- The problem
Take every line of the material and reproduce it exactly.

- Recorded data

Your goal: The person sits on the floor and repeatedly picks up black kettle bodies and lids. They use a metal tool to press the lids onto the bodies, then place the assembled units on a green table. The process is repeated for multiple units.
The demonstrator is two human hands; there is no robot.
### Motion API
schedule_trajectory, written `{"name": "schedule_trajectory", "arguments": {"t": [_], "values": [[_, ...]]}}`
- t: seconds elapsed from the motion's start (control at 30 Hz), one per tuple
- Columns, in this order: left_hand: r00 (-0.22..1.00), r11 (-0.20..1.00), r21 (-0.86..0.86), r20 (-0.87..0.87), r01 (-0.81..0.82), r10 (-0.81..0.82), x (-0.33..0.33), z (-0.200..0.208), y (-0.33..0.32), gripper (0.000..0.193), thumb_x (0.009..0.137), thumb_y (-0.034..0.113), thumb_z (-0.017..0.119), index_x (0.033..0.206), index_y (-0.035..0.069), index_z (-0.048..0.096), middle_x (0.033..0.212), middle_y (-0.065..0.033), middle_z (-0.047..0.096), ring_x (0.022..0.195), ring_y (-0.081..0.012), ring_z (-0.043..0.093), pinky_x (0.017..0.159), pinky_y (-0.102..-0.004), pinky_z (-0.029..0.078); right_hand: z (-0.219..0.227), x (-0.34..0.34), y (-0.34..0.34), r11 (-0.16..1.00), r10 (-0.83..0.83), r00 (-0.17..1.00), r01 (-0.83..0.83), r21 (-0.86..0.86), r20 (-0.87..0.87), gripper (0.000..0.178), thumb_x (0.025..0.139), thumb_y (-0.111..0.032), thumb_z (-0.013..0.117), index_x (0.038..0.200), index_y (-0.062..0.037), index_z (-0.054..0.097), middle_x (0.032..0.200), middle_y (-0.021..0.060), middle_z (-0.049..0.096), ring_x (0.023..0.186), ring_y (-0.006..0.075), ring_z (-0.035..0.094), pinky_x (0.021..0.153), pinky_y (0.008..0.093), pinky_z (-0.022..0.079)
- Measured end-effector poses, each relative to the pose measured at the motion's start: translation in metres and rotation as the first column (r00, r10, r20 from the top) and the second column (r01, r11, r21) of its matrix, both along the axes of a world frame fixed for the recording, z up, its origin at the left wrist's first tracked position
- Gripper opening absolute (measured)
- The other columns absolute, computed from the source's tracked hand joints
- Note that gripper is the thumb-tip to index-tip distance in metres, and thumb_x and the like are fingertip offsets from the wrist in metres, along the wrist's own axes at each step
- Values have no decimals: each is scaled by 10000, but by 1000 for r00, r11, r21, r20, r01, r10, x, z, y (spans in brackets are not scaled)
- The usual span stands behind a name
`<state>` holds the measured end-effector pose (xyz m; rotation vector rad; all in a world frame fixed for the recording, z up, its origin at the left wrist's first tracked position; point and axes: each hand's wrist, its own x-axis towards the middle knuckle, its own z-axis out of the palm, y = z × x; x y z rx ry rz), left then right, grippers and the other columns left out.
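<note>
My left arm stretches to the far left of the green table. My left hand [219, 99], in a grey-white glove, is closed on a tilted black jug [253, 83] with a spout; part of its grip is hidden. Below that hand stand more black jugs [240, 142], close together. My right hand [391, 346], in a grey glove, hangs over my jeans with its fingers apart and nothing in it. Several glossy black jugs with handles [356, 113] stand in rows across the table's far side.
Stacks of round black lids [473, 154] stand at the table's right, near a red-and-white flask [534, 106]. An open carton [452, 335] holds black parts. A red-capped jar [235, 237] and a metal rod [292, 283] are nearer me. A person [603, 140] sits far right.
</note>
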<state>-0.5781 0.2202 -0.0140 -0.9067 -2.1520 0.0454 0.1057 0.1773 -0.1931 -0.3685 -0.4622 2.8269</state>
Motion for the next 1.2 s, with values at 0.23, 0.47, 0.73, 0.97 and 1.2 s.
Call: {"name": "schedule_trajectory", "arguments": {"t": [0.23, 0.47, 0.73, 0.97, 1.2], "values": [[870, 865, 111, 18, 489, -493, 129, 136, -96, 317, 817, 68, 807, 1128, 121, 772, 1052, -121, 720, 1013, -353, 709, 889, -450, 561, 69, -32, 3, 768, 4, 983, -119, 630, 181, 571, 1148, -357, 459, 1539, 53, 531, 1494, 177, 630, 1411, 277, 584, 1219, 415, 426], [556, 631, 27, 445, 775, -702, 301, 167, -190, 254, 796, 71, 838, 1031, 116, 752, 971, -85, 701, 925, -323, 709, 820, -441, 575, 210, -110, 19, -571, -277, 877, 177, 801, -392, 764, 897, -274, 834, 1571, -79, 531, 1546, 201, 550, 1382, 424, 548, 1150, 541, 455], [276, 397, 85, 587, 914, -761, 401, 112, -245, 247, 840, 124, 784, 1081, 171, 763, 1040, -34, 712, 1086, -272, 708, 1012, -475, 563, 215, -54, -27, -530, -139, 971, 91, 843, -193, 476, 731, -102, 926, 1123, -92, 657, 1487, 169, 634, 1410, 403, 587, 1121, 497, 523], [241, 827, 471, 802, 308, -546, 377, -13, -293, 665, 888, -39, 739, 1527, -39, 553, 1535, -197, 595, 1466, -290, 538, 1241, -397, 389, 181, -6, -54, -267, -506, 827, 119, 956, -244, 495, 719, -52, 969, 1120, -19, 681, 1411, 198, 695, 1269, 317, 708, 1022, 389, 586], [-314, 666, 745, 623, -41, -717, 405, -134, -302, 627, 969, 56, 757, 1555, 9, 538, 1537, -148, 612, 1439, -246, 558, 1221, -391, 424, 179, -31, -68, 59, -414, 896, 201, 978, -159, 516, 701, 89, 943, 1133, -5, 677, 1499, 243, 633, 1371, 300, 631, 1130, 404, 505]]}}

- Written response
Your goal: The person sits on the floor and repeatedly picks up black kettle bodies and lids. They use a metal tool to press the lids onto the bodies, then place the assembled units on a green table. The process is repeated for multiple units.
The demonstrator is two human hands; there is no robot.
### Motion API
schedule_trajectory, written `{"name": "schedule_trajectory", "arguments": {"t": [_], "values": [[_, ...]]}}`
- t: seconds elapsed from the motion's start (control at 30 Hz), one per tuple
- Columns, in this order: left_hand: r00 (-0.22..1.00), r11 (-0.20..1.00), r21 (-0.86..0.86), r20 (-0.87..0.87), r01 (-0.81..0.82), r10 (-0.81..0.82), x (-0.33..0.33), z (-0.200..0.208), y (-0.33..0.32), gripper (0.000..0.193), thumb_x (0.009..0.137), thumb_y (-0.034..0.113), thumb_z (-0.017..0.119), index_x (0.033..0.206), index_y (-0.035..0.069), index_z (-0.048..0.096), middle_x (0.033..0.212), middle_y (-0.065..0.033), middle_z (-0.047..0.096), ring_x (0.022..0.195), ring_y (-0.081..0.012), ring_z (-0.043..0.093), pinky_x (0.017..0.159), pinky_y (-0.102..-0.004), pinky_z (-0.029..0.078); right_hand: z (-0.219..0.227), x (-0.34..0.34), y (-0.34..0.34), r11 (-0.16..1.00), r10 (-0.83..0.83), r00 (-0.17..1.00), r01 (-0.83..0.83), r21 (-0.86..0.86), r20 (-0.87..0.87), gripper (0.000..0.178), thumb_x (0.025..0.139), thumb_y (-0.111..0.032), thumb_z (-0.013..0.117), index_x (0.038..0.200), index_y (-0.062..0.037), index_z (-0.054..0.097), middle_x (0.032..0.200), middle_y (-0.021..0.060), middle_z (-0.049..0.096), ring_x (0.023..0.186), ring_y (-0.006..0.075), ring_z (-0.035..0.094), pinky_x (0.021..0.153), pinky_y (0.008..0.093), pinky_z (-0.022..0.079)
- Measured end-effector poses, each relative to the pose measured at the motion's start: translation in metres and rotation as the first column (r00, r10, r20 from the top) and the second column (r01, r11, r21) of its matrix, both along the axes of a world frame fixed for the recording, z up, its origin at the left wrist's first tracked position
- Gripper opening absolute (measured)
- The other columns absolute, computed from the source's tracked hand joints
- Note that gripper is the thumb-tip to index-tip distance in metres, and thumb_x and the like are fingertip offsets from the wrist in metres, along the wrist's own axes at each step
- Values have no decimals: each is scaled by 10000, but by 1000 for r00, r11, r21, r20, r01, r10, x, z, y (spans in brackets are not scaled)
- The usual span stands behind a name
`<state>` holds the measured end-effector pose (xyz m; rotation vector rad; all in a world frame fixed for the recording, z up, its origin at the left wrist's first tracked position; point and axes: each hand's wrist, its own x-axis towards the middle knuckle, its own z-axis out of the palm, y = z × x; x y z rx ry rz), left then right, grippers and the other columns left out.
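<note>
My left arm stretches to the far left of the green table. My left hand [219, 99], in a grey-white glove, is closed on a tilted black jug [253, 83] with a spout; part of its grip is hidden. Below that hand stand more black jugs [240, 142], close together. My right hand [391, 346], in a grey glove, hangs over my jeans with its fingers apart and nothing in it. Several glossy black jugs with handles [356, 113] stand in rows across the table's far side.
Stacks of round black lids [473, 154] stand at the table's right, near a red-and-white flask [534, 106]. An open carton [452, 335] holds black parts. A red-capped jar [235, 237] and a metal rod [292, 283] are nearer me. A person [603, 140] sits far right.
</note>
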<state>-0.5781 0.2202 -0.0140 -0.9067 -2.1520 0.0454 0.1057 0.1773 -0.1931 -0.3685 -0.4622 2.8269</state>
Motion for the next 1.2 s, with values at 0.23, 0.47, 0.73, 0.97 and 1.2 s.
Call: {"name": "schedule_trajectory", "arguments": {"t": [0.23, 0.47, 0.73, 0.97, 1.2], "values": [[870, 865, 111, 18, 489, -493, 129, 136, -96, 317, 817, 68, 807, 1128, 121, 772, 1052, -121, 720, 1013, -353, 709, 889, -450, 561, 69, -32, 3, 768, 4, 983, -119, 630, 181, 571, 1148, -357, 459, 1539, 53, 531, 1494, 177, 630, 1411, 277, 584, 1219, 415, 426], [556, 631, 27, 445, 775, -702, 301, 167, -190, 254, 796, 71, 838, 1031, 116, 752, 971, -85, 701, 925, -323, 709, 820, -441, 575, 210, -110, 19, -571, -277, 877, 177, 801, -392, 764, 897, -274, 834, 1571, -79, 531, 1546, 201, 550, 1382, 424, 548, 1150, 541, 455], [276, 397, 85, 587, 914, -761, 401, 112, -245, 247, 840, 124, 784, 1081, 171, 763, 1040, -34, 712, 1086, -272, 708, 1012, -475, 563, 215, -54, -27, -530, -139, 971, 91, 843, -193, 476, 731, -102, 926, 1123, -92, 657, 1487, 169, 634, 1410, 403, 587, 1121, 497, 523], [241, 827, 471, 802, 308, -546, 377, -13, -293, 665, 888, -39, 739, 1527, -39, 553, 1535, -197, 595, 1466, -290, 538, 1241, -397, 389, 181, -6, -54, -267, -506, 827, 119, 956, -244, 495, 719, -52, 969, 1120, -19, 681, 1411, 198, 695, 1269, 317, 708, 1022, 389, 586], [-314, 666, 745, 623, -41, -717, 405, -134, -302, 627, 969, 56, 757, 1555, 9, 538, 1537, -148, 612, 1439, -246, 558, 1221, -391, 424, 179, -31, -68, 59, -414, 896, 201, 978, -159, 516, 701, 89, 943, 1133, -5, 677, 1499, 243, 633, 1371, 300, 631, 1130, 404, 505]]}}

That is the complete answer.